On August 11 the Victoria HarbourCats closed out their 2013 West Coast League season with a 4-3 win over the Bellingham Bells.

In an earlier post, written mid-way through the season after the 'Cats had played 15 home games, I created a scatter plot matrix to look for correlations between the HarbourCats home attendance and possible influencing factors such as the day of the week and temperature. Now that the season has concluded, it's time to return to the data for all 27 home games, to see if temperature remained the strongest correlate with attendance.
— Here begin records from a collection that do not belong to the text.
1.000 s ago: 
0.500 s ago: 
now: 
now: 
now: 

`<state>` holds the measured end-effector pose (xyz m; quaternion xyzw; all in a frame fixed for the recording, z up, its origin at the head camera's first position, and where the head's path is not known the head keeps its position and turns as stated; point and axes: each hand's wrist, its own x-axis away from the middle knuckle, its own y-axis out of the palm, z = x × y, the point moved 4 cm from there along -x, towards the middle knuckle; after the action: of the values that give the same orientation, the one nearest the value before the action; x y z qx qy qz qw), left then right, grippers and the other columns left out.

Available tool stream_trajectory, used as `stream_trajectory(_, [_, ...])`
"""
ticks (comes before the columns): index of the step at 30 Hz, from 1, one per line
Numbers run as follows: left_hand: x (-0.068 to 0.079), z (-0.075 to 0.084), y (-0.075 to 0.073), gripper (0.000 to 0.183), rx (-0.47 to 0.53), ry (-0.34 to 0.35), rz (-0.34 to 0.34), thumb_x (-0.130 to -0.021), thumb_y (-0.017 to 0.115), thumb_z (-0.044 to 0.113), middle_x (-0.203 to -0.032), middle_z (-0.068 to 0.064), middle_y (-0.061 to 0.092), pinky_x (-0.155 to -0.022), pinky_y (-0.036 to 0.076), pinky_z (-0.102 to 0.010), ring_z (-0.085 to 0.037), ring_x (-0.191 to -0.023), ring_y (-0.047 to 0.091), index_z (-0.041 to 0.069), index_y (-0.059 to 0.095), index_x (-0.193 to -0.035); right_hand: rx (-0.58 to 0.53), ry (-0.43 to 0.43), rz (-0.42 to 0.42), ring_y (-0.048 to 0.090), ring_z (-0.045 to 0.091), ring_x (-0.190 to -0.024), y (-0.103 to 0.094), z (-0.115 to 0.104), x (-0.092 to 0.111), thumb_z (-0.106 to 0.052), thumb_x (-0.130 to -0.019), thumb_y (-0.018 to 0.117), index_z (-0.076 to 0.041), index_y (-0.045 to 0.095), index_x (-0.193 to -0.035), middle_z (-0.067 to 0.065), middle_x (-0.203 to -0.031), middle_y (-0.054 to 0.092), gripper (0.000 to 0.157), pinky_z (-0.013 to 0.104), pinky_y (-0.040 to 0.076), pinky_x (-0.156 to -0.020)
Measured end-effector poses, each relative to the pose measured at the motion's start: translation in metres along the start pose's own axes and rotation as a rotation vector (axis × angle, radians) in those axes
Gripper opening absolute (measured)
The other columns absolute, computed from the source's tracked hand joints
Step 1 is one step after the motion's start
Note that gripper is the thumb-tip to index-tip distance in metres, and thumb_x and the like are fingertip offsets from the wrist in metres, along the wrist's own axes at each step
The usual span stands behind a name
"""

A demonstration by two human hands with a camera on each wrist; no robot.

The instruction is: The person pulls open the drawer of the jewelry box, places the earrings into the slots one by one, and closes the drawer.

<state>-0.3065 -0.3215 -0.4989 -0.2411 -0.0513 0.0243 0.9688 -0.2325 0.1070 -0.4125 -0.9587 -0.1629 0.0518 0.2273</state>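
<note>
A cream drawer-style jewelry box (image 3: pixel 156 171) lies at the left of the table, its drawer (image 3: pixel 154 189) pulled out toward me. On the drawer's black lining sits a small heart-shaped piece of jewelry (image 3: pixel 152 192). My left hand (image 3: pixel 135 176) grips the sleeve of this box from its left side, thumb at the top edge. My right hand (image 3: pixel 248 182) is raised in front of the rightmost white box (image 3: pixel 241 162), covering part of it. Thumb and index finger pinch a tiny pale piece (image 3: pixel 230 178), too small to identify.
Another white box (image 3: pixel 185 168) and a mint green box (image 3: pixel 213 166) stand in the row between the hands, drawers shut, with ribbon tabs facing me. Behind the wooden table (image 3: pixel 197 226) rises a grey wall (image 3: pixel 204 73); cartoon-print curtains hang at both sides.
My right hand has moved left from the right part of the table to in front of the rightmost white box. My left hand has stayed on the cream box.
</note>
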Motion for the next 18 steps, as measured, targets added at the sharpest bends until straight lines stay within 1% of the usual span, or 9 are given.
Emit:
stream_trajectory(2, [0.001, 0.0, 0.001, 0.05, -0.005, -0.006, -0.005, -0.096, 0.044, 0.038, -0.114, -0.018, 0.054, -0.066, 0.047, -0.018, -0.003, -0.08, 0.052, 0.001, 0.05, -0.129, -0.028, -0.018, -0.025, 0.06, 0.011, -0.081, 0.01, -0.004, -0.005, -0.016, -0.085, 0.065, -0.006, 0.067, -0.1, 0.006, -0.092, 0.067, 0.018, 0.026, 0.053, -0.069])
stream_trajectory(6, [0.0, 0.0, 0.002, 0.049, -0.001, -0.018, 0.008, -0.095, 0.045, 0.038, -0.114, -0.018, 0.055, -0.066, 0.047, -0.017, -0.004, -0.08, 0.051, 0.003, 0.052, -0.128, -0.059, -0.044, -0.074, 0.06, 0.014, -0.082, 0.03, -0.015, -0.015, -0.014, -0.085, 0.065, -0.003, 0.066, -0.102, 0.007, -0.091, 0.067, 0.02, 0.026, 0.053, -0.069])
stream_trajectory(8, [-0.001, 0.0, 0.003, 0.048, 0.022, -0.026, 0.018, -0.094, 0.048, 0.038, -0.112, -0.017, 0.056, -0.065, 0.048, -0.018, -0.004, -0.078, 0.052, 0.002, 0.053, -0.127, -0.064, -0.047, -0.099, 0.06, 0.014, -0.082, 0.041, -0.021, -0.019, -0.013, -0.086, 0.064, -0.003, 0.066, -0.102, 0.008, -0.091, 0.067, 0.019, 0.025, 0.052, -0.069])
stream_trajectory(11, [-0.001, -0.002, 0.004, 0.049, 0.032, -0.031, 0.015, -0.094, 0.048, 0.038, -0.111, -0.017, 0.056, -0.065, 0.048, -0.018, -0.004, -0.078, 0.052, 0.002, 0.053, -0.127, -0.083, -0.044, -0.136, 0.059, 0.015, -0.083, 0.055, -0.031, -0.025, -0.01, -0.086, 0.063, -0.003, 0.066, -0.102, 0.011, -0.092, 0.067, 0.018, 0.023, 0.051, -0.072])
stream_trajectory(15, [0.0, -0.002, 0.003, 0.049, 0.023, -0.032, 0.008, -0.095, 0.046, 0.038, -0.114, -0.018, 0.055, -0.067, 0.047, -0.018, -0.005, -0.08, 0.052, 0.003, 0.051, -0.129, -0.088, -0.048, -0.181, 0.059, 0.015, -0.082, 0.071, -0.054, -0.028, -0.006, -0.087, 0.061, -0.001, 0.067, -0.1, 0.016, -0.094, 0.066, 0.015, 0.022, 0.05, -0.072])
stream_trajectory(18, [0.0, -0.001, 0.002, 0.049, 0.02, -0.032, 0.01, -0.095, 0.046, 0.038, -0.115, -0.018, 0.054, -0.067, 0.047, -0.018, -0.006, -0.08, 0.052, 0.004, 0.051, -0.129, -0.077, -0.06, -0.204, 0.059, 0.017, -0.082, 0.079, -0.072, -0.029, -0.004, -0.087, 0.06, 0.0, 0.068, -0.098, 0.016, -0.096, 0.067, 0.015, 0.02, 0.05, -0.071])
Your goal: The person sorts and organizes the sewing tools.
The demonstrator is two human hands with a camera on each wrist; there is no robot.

I also took this opportunity to move the source data from Google Documents to GitHub, where it can be accessed directly by the R code – no manual downloads required. The code necessary to make this work is from Christopher Gandrud, who wrote the function source_GitHubData. (Gandrud has also written code to pull data directly from DropBox.)

Read the data

First up, the code installs the packages ggplot2 (for the plots) and devtools (for accessing the data from Github) and opens them into the library. Then the “source_GitHubData” function reads the data.

# load ggplot2
if (!require(ggplot2)) install.packages("ggplot2")

## Loading required package: ggplot2

library(ggplot2)
# Use the function source_GitHubData, which requires the package devtools
if (!require(devtools)) install.packages("devtools")

## Loading required package: devtools

library(devtools)
# The functions' gist ID is 4466237
source_gist("4466237")

## [1] "https://raw.github.com/gist/4466237"

## SHA-1 hash of file is fcb5fe0b4dd7d99d6e747fb8968176c229506ce4

# Download data, which is stored as a csv file at github
HarbourCat.attend <- source_GitHubData("https://raw.github.com/MonkmanMH/HarbourCats/master/HC_attendance_2013.csv")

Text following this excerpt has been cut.